- [TASK OBJECTIVE] In your answer, transcribe all of the data exactly.

===============

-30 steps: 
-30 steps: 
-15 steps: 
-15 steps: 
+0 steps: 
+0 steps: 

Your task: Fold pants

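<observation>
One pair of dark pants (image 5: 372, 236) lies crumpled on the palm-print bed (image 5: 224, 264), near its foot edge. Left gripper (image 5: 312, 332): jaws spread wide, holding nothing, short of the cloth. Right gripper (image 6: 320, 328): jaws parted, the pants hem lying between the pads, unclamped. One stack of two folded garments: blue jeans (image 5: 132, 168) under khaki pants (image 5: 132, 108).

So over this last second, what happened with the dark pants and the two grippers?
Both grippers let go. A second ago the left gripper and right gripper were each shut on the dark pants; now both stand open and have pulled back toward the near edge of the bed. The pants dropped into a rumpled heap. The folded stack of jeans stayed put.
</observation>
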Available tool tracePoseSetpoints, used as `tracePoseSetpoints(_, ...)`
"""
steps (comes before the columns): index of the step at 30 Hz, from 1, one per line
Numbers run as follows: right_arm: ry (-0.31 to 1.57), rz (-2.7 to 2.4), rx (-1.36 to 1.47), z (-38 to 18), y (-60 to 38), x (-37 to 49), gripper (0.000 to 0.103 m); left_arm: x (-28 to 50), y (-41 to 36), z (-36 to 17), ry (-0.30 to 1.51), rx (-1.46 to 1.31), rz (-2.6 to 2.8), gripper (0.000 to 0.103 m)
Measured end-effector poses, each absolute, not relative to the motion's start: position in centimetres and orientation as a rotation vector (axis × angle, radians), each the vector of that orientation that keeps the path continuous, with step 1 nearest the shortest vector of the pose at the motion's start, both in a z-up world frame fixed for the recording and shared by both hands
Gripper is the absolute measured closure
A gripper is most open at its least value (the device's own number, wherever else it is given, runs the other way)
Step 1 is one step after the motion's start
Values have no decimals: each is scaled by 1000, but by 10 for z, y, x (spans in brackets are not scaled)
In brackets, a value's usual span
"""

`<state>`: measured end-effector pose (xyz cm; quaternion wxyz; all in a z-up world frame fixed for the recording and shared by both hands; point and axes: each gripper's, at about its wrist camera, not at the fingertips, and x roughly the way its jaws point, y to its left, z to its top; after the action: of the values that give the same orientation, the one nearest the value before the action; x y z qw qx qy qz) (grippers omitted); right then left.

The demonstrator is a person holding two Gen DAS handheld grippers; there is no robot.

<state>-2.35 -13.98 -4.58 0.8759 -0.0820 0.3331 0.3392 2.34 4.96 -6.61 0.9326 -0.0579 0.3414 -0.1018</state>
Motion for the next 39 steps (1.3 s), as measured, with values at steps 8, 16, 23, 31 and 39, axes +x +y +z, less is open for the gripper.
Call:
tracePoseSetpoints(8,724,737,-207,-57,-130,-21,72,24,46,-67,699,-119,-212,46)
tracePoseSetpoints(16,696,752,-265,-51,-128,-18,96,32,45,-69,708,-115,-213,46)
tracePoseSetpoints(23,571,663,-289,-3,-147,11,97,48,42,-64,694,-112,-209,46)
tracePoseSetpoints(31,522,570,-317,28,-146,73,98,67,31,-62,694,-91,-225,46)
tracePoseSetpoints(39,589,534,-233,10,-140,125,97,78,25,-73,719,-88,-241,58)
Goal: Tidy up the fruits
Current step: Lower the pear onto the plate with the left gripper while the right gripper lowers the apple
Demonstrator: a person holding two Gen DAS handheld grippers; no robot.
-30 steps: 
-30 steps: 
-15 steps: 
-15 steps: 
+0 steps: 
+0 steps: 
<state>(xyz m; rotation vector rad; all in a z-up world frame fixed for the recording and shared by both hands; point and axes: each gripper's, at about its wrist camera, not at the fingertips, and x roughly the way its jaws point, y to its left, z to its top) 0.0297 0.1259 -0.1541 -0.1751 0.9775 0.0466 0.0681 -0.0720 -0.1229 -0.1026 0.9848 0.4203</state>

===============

- [EXERCISE RESPONSE]
-30 steps: 
-30 steps: 
-15 steps: 
-15 steps: 
+0 steps: 
+0 steps: 

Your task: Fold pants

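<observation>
One pair of dark pants (image 5: 372, 236) lies crumpled on the palm-print bed (image 5: 224, 264), near its foot edge. Left gripper (image 5: 312, 332): jaws spread wide, holding nothing, short of the cloth. Right gripper (image 6: 320, 328): jaws parted, the pants hem lying between the pads, unclamped. One stack of two folded garments: blue jeans (image 5: 132, 168) under khaki pants (image 5: 132, 108).

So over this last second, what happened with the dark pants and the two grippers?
Both grippers let go. A second ago the left gripper and right gripper were each shut on the dark pants; now both stand open and have pulled back toward the near edge of the bed. The pants dropped into a rumpled heap. The folded stack of jeans stayed put.
</observation>
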Available tool tracePoseSetpoints, used as `tracePoseSetpoints(_, ...)`
"""
steps (comes before the columns): index of the step at 30 Hz, from 1, one per line
Numbers run as follows: right_arm: ry (-0.31 to 1.57), rz (-2.7 to 2.4), rx (-1.36 to 1.47), z (-38 to 18), y (-60 to 38), x (-37 to 49), gripper (0.000 to 0.103 m); left_arm: x (-28 to 50), y (-41 to 36), z (-36 to 17), ry (-0.30 to 1.51), rx (-1.46 to 1.31), rz (-2.6 to 2.8), gripper (0.000 to 0.103 m)
Measured end-effector poses, each absolute, not relative to the motion's start: position in centimetres and orientation as a rotation vector (axis × angle, radians), each the vector of that orientation that keeps the path continuous, with step 1 nearest the shortest vector of the pose at the motion's start, both in a z-up world frame fixed for the recording and shared by both hands
Gripper is the absolute measured closure
A gripper is most open at its least value (the device's own number, wherever else it is given, runs the other way)
Step 1 is one step after the motion's start
Values have no decimals: each is scaled by 1000, but by 10 for z, y, x (spans in brackets are not scaled)
In brackets, a value's usual span
"""

`<state>`: measured end-effector pose (xyz cm; quaternion wxyz; all in a z-up world frame fixed for the recording and shared by both hands; point and axes: each gripper's, at about its wrist camera, not at the fingertips, and x roughly the way its jaws point, y to its left, z to its top; after the action: of the values that give the same orientation, the one nearest the value before the action; x y z qw qx qy qz) (grippers omitted); right then left.

The demonstrator is a person holding two Gen DAS handheld grippers; there is no robot.

<state>-2.35 -13.98 -4.58 0.8759 -0.0820 0.3331 0.3392 2.34 4.96 -6.61 0.9326 -0.0579 0.3414 -0.1018</state>
Motion for the next 39 steps (1.3 s), as measured, with values at steps 8, 16, 23, 31 and 39, axes +x +y +z, less is open for the gripper.
Call:
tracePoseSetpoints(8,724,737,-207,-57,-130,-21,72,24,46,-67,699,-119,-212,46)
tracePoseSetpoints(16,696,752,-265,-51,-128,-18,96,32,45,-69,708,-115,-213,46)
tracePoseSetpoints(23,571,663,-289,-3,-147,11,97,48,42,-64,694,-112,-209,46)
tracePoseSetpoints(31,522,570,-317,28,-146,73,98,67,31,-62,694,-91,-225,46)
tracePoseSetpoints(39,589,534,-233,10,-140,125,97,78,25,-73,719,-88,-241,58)
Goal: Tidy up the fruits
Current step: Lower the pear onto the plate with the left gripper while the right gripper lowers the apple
Demonstrator: a person holding two Gen DAS handheld grippers; no robot.
-30 steps: 
-30 steps: 
-15 steps: 
-15 steps: 
+0 steps: 
+0 steps: 
<state>(xyz m; rotation vector rad; all in a z-up world frame fixed for the recording and shared by both hands; point and axes: each gripper's, at about its wrist camera, not at the fingertips, and x roughly the way its jaws point, y to its left, z to its top) 0.0297 0.1259 -0.1541 -0.1751 0.9775 0.0466 0.0681 -0.0720 -0.1229 -0.1026 0.9848 0.4203</state>

What this exercise needed has been supplied.